问题
I need to dynamically open a shared library lib.so
if a specific condition is met at runtime. The library contains ~700 functions and I need to load all their symbols.
A simple solution is to define the function pointers to all symbols contained in lib.so
, load the library using dlopen
and finally get the addresses of all symbols using dlsym
. However, given the number of functions, the code implementing this solution is very cumbersome.
I was wondering if a more elegant and concise solution exists, maybe with an appropriate use of macros for defining the function pointers. Thanks!
回答1:
You could automatically generate trampoline functions for all symbols in dlopen
-ed library. Trampolines would be seen as normal functions in application but would internally redirect to real code in library. Here's a simple 5-minute PoC:
$ cat lib.h
// Dynamic library header
#ifndef LIB_H
#define LIB_H
extern void foo(int);
extern void bar(int);
extern void baz(int);
#endif
$ cat lib.c
// Dynamic library implementation
#include <stdio.h>
void foo(int x) {
printf("Called library foo: %d\n", x);
}
void bar(int x) {
printf("Called library baz: %d\n", x);
}
void baz(int x) {
printf("Called library baz: %d\n", x);
}
$ cat main.c
// Main application
#include <dlfcn.h>
#include <stdio.h>
#include <lib.h>
// Should be autogenerated
void *fptrs[100];
void init_trampoline_table(void *h) {
fptrs[0] = dlsym(h, "foo");
fptrs[1] = dlsym(h, "bar");
fptrs[2] = dlsym(h, "baz");
}
int main() {
void *h = dlopen("./lib.so", RTLD_LAZY);
init_trampoline_table(h);
printf("Calling wrappers\n");
foo(123);
bar(456);
baz(789);
printf("Returned from wrappers\n");
return 0;
}
$ cat trampolines.S
// Trampoline code.
// Should be autogenerated. Each wrapper gets its own index in table.
// TODO: abort if table wasn't initialized.
.text
.globl foo
foo:
jmp *fptrs
.globl bar
bar:
jmp *fptrs+8
.globl baz
baz:
jmp *fptrs+16
$ gcc -fPIC -shared -O2 lib.c -o lib.so
$ gcc -I. -O2 main.c trampolines.S -ldl
$ ./a.out
Calling wrappers
Called library foo: 123
Called library baz: 456
Called library baz: 789
Returned from wrappers
Note that application code in main.c
is using only local functions (which wrap library functions) and does not have to mess with function pointers at all (apart from initializing redirection table at startup which should be autogenerated code anyway).

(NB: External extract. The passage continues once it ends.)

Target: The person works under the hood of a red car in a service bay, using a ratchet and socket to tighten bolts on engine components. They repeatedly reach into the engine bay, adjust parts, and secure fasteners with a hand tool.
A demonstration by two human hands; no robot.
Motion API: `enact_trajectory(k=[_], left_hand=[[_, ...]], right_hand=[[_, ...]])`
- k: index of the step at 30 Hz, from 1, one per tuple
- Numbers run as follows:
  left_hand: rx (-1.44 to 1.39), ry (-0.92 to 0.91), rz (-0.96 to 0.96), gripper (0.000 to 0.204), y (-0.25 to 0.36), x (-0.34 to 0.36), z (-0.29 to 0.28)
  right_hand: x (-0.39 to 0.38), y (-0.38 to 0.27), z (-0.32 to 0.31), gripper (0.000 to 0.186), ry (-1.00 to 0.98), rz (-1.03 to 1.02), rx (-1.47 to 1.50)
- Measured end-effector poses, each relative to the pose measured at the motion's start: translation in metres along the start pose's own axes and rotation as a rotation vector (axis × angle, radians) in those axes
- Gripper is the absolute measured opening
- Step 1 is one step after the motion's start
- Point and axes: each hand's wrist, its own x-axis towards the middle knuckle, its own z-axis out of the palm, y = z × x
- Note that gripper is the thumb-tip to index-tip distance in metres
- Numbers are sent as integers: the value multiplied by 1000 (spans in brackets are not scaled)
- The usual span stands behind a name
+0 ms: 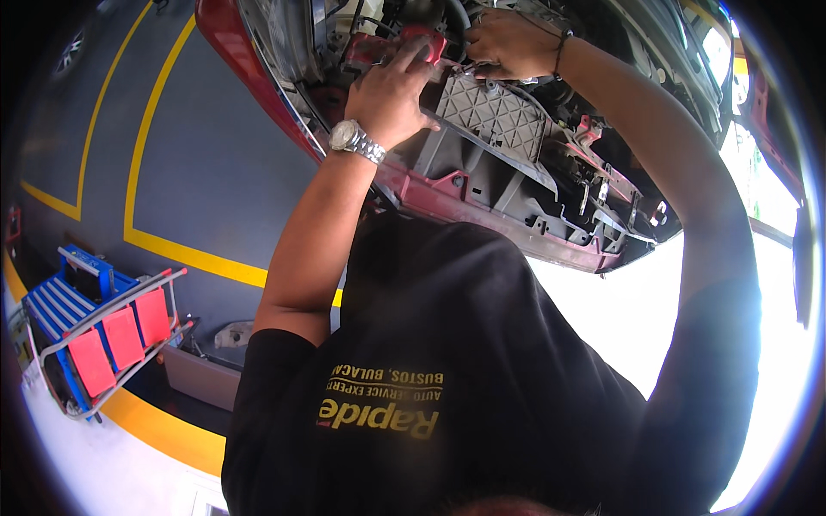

EDIT: I've created a standalone tool Implib.so to automate creation of stub libraries like in example above. This turned out to be more or less equivalent to well known Windows DLL import libraries.
回答2:
I need to dynamically open a shared library lib.so if a specific condition is met at runtime. The library contains ~700 functions and I need to load all their symbols.
role of dlopen
and dlsym
When you dlopen
a library, all the functions defined by that library becomes available in your virtual address space (because all the code segment of that library is added into your virtual address space by dlopen calling mmap(2) several times). So dlsym
don't add (or load) any additional code, it is already there. If your program is running in the process of pid 1234, try cat /proc/1234/maps
after the successful dlopen
.
What dlsym
provides is the ability to get the address of something in that shared library from its name, using some dynamic symbol table in that ELF plugin. If you don't need that, you don't need to call dlsym
.
Perhaps you could simply have, in your shared library, a large array of all the relevant functions (available as a global variable in your shared library). Then you'll just need to call dlsym
once, for the name of that global variable.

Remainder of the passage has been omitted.